Les entreprises ne tirent pas le plein potentiel de leur main-d’oeuvre et auraient intérêt à impliquer davantage leurs employés afin d’améliorer leur performance.

C’est essentiellement l’énoncé formulé par la firme-conseil Coeffience qui a récemment accouché, en partenariat avec la maison de recherche SOM, de la première mesure de l’implication et de l’intelligence collective des organisations. 

Le quotient d’implication (Qi) organisationnel élaboré par Coeffience et SOM permet d’analyser verticalement et horizontalement «la qualité des liens qui rattachent les employés à leur organisation, à leurs collègues et aux clients ou membres, ou patients, selon le type d’organisation.» 

La prémisse de Coefficience et SOM repose sur l’hypothèse selon laquelle plus les employés d’une entreprise publique ou privée s’impliquent, plus cette dernière devient «intelligente». Conséquemment, l’organisation possédant un meilleur pouvoir d’implication performera mieux.

«C’est la notion d’intelligence collective qui a été développée par le Massachusetts Institute of Technology (MIT), précise Yves Chapleau, président de Coefficience et consultant en communication managériale. Ce que les recherches du MIT ont démontré, c’est que pour qu’une organisation soit intelligente, il faut que les gens s’impliquent dedans. Il doit y avoir une contribution en qualité et en quantité.»

Avec le nouvel outil, Coefficience et SOM ont procédé à une première étude populationnelle portant sur le Qi des entreprises privées, publiques et communautaires de la Belle Province. Le sondage réalisé auprès de 1012 travailleurs québécois âgés de 18 ans ou plus démontre que le Qi moyen des organisations au Québec s’élève à peine à 52 sur une échelle de 100. Il y a clairement place à l’amélioration, fait valoir Yves Chapleau.

«Quand on regarde les organisations à l’horizontale, c’est-à-dire comment elle fonctionne d’un service à l’autre, c’est absolument cacophonique et dysfonctionnel», note-t-il.

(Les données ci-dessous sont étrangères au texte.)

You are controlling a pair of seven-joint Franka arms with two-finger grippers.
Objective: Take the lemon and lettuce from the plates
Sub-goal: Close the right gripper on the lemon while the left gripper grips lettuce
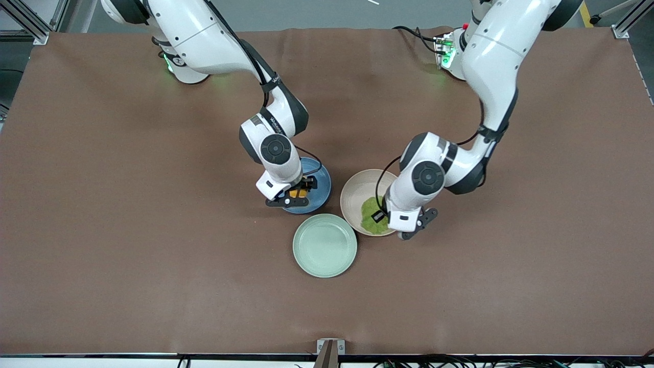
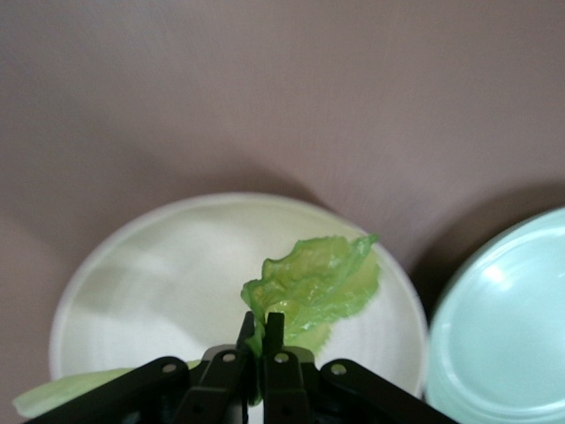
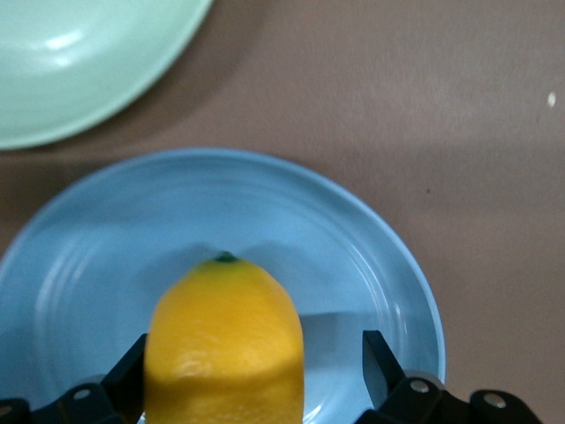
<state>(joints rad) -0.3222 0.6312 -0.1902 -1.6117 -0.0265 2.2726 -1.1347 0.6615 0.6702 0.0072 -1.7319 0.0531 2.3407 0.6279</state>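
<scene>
The yellow-orange lemon [image 3: 225,344] lies on the blue plate [image 3: 309,221]. My right gripper [image 3: 254,349] is low over that plate and open, with the lemon between its fingers: one finger is against it, the other stands apart. In the front view the lemon [image 1: 299,193] shows under the right gripper [image 1: 296,195] on the blue plate [image 1: 321,186]. My left gripper [image 2: 262,322] is shut on an edge of the green lettuce [image 2: 322,283], over the beige-pink plate [image 2: 159,283]. The front view shows the lettuce [image 1: 370,214] on the beige-pink plate [image 1: 352,197] beside the left gripper [image 1: 384,217].
A pale mint-green plate [image 1: 325,245] lies nearer the front camera, just in front of the two plates and between them. It also shows in the left wrist view [image 2: 512,327] and the right wrist view [image 3: 79,62]. Brown cloth covers the table.
</scene>
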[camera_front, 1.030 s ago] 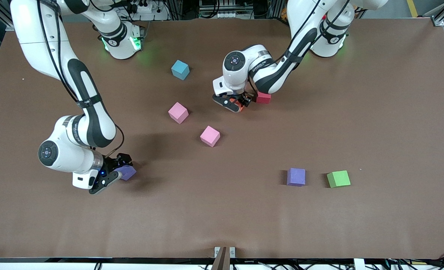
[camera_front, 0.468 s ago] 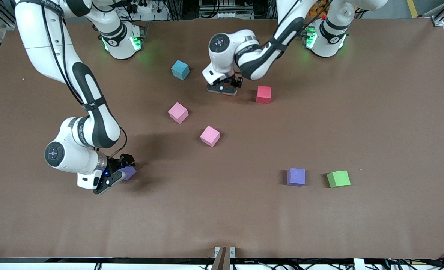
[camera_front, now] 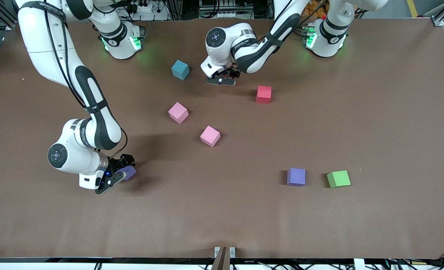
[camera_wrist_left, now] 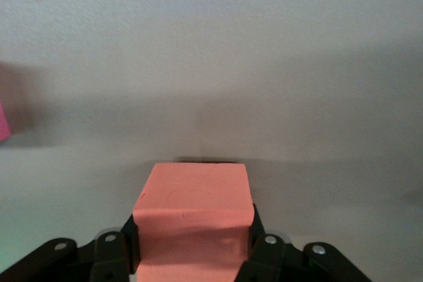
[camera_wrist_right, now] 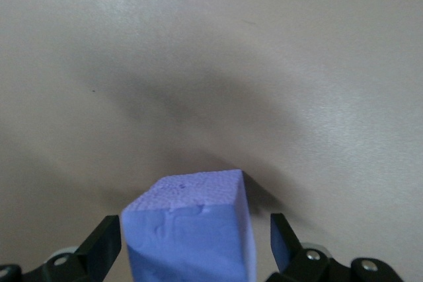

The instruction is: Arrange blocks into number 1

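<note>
The left gripper (camera_front: 222, 79) is closed on the orange block (camera_wrist_left: 193, 219), one finger on each side, and holds it over the worktop (camera_front: 375, 123) near the edge where the arm bases stand, between the light-blue cube (camera_front: 180, 69) and the red block (camera_front: 263, 94). The blocks are cubes, so no long axis can be told. The right gripper (camera_front: 115, 173) is low toward the right arm's end of the worktop, its fingers clamped on a purple block (camera_wrist_right: 188, 236) (its faces sit turned against the worktop's edges). The red block lies square to the edges; the two pink blocks (camera_front: 178, 112) (camera_front: 210, 136) lie turned, near the middle. A second purple block (camera_front: 296, 177) and the green cube (camera_front: 338, 179) lie side by side, nearer to the front edge. The worktop is plain matte brown.
</note>
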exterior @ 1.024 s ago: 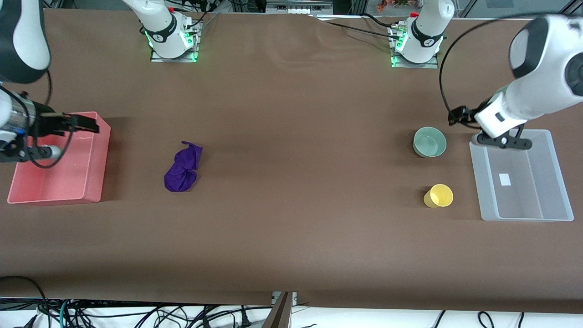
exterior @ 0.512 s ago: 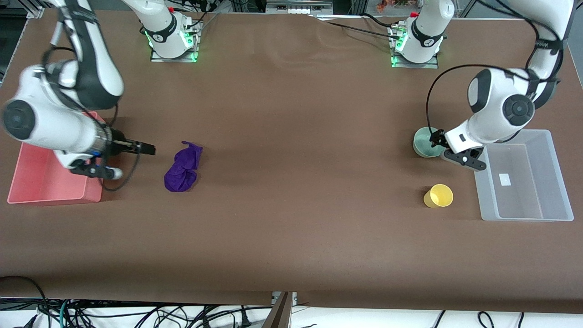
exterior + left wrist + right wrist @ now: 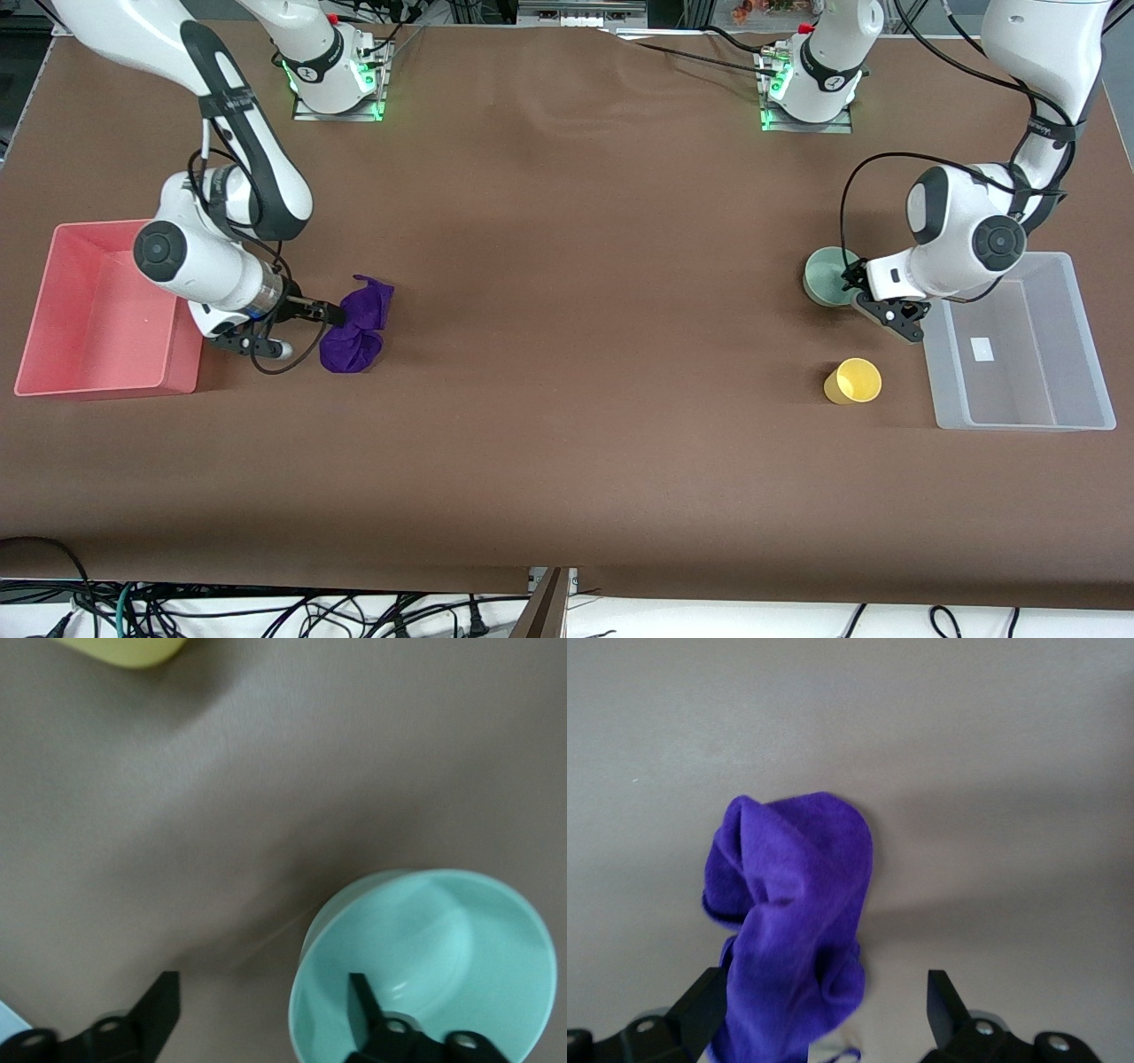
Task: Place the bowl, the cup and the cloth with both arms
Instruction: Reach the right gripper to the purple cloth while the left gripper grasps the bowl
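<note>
1. My left gripper point(image 3: 858, 288) is straddling the mint-green bowl's point(image 3: 828, 275) rim, fingers apart, not yet gripping.
2. My right gripper point(image 3: 330, 312) is standing wide open around the purple cloth point(image 3: 359, 328), beside the pink bin point(image 3: 97, 306).
3. The yellow cup point(image 3: 854, 381) is waiting near the clear bin point(image 3: 1019, 341); nothing is placed yet.

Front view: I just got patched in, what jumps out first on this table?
Both arms are down at their targets at once. The right gripper has its open fingers at the purple cloth, beside the pink bin at the right arm's end. The left gripper straddles the rim of the mint bowl, one finger inside, by the clear bin, with the yellow cup nearer the camera.
</note>
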You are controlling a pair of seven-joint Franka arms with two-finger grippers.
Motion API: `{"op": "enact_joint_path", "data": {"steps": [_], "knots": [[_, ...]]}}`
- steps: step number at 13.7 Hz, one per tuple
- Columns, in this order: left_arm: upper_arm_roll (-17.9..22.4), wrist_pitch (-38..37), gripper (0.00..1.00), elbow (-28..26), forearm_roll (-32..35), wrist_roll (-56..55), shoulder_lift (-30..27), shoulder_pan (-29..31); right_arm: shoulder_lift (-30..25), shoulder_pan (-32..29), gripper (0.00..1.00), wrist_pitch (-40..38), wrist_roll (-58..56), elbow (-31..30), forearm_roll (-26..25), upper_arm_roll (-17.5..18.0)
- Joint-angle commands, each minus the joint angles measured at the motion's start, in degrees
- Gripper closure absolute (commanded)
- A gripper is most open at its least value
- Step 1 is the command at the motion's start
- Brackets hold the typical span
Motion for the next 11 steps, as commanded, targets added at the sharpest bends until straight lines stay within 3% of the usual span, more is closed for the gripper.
{"op": "enact_joint_path", "data": {"steps": [1,3,4,5,6,9,11], "knots": [[-0.6,0.5,0.98,-1.2,0.7,2.5,0.0,0.4,3.0,2.6,0.0,4.8,5.8,-0.3,0.0,-0.1],[-1.5,0.4,1.0,-1.2,0.8,2.5,0.2,-0.1,5.0,3.8,0.0,7.9,8.8,-0.5,0.0,-0.1],[-1.9,0.4,1.0,-1.2,0.8,2.6,0.3,-0.1,5.5,4.1,0.29,8.8,9.6,-0.5,0.0,-0.1],[-2.0,0.4,1.0,-1.1,0.8,2.6,0.8,-0.1,5.5,4.2,0.75,8.6,11.2,-0.6,-0.1,-0.1],[-2.1,0.4,1.0,-1.1,0.8,2.6,0.9,0.0,5.5,4.4,1.0,8.3,11.4,-0.6,-0.1,0.0],[-2.7,-0.7,1.0,-0.3,0.7,5.0,-0.4,0.3,4.2,4.4,1.0,6.1,9.7,0.3,-0.2,-0.1],[-2.7,-5.9,1.0,2.3,0.7,5.9,-3.0,0.3,2.1,3.7,1.0,-0.4,6.3,3.1,-0.2,-0.2]]}}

Les faits saillants de l’étude

Au chapitre de la relation avec l’encadrement immédiat ( les supérieurs ), les organisations québécoises décrochent une note de 50 sur 100. 

Le score est identique au niveau de la relation entre collègues. La relation entreprise-clients est celle qui obtient la meilleure note avec 63. La relation avec les autres équipes de l’organisation atteint le score le plus bas de l’étude, à peine 37.

«Le grand constat qu’on peut faire, c’est que nos organisations doivent apprendre à mieux travailler à l’horizontale. Ça passe par des solutions qui sont au niveau de la culture de l’organisation. Il faut se donner des valeurs d’entraide. Il faut se débarrasser de la mentalité hiérarchique qui dit que ce sont les boss qui décident et que tout doit circuler à la verticale. On doit se débarrasser du travail en silo», explique le président de Coefficience.

Dans le contexte actuel marqué par une pénurie de main-d’oeuvre criante, les employeurs, de tous les secteurs confondus, devraient envisager d’améliorer leur taux d’implication, ne serait-ce que pour garder la mainmise sur les effectifs existants, fait remarquer M. Chapleau.

«Quand les gens s’impliquent dans quelque chose, ça veut dire qu’il y a un attachement à l’organisation. Ça fait en sorte que les gens vont rester dans une organisation et qu’ils vont trouver un sens à leur travail», dit-il.

Cette étude représente un premier coup de sonde. Les auteurs ont l’intention de rééditer le sondage sur une base annuelle.

«On veut aussi proposer l’indice à toutes les organisations parce qu’on croit qu’il s’agit d’un outil extrêmement utile qui permet à des dirigeants de vraiment optimiser le fonctionnement de leur entreprise», termine M. Chapleau.